Carville's observation can also be seen in those maps that Donald Trump liked to show to visitors, with counties colored red or blue based on how they voted in the 2016 Presidential election. The map was overwhelmingly red, even though Trump lost the popular vote, because the population density of the Rebublican-majority mostly rural counties is so much smaller than the population density of the Democratic-majority mostly urban and suburban counties.

The geographic distribution of voters and their political preferences shapes our politics. A combination of voluntary sorting, district-based representation in state legislatures and the House of Representatives, much more aggressive partisan gerrymandering by Republicans than by Democrats, and the Supreme Court’s acquiescence in (indeed, enthusiastic support for) the measures by state-level Republicans to combat small-d democracy bode ill for the American experiment.

The foregoing factors account for much of the pessimism expressed over the last several years by both Professor Buchanan and me, at least in the short to medium term.

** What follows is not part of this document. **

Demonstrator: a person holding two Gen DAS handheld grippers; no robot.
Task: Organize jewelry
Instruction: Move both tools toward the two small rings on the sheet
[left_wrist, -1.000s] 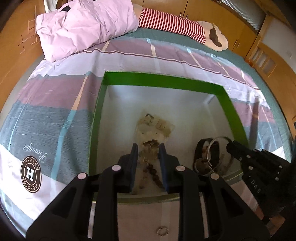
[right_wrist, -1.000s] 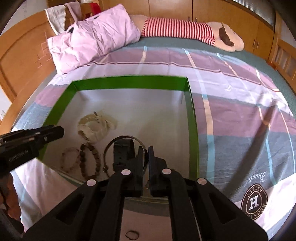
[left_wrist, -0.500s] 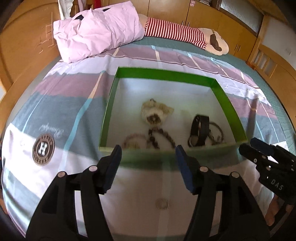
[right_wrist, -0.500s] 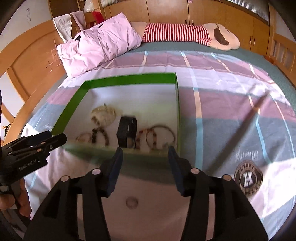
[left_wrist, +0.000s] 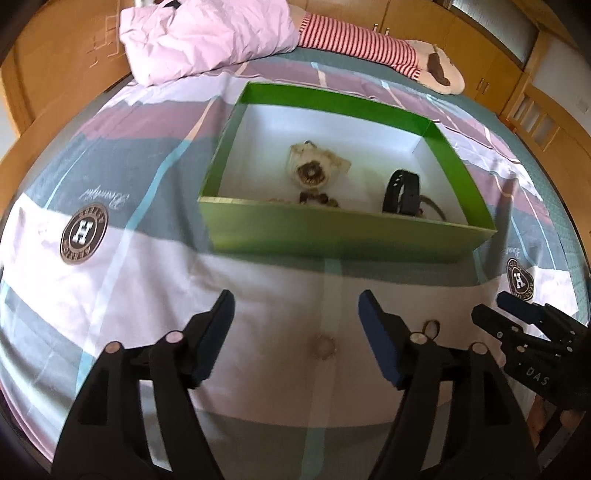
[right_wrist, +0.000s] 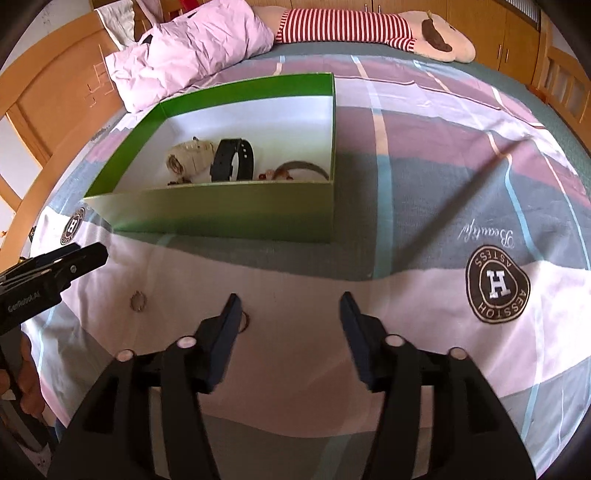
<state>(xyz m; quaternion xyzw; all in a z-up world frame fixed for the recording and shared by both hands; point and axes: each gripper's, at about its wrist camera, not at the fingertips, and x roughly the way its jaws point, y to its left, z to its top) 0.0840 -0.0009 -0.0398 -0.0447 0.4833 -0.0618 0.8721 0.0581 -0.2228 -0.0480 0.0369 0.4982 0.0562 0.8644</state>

Longer-term predictions are much more difficult to make. The U.S. didn’t have anything approaching genuine democracy until the Voting Rights Act of 1965. The fact that we got some version of democracy, at least for a few decades, and that democracy has periodically emerged in other formerly non-democratic countries at various points in the last century, show that it is possible for democracy to emerge or re-emerge out of undemocratic regimes. That’s in the long run, however, and, well, I’m a Keynesian.

In any event, my main point for today is not simply more political doom and gloom. Mostly I want to register an observation about the psychological impact of the contemporary geographic distribution of American partisanship, in the hope of providing a partial explanation for the acceptance of the Big Lie by so many Republicans. I'll meander my way to the point.

Last week I took three days to drive from Ithaca to Boulder, Colorado, stopping for meals or overnight in Cleveland, Indianapolis, St. Louis, Kansas City, and Denver. My traveling companion (my 19-year-old daughter) and I are both vegan. Thus, we stopped for our meals in vegan or vegan-friendly restaurants. Such venues tend to be concentrated in Bohemian/alternative/college neighborhoods. Thus, while you might not think of St. Louis as especially liberal, the neighborhood near Wash U where we stopped for lunch was. In Kansas City, we enjoyed a meal at an (excellent) Ethiopian restaurant with a prominent “Black-owned business” sign in the window across from a Black Lives Matter billboard. The experience of encountering progressive communities made the whiplash all the greater when we hit the road again. Less than an hour west of Kansas City and for the rest of the next day until we got to Denver, we saw Trump signs and billboards promoting Jesus and Biblical literalism, including a billboard (just like this one) with a line crossing out the iconic image of human beings evolving from other animals.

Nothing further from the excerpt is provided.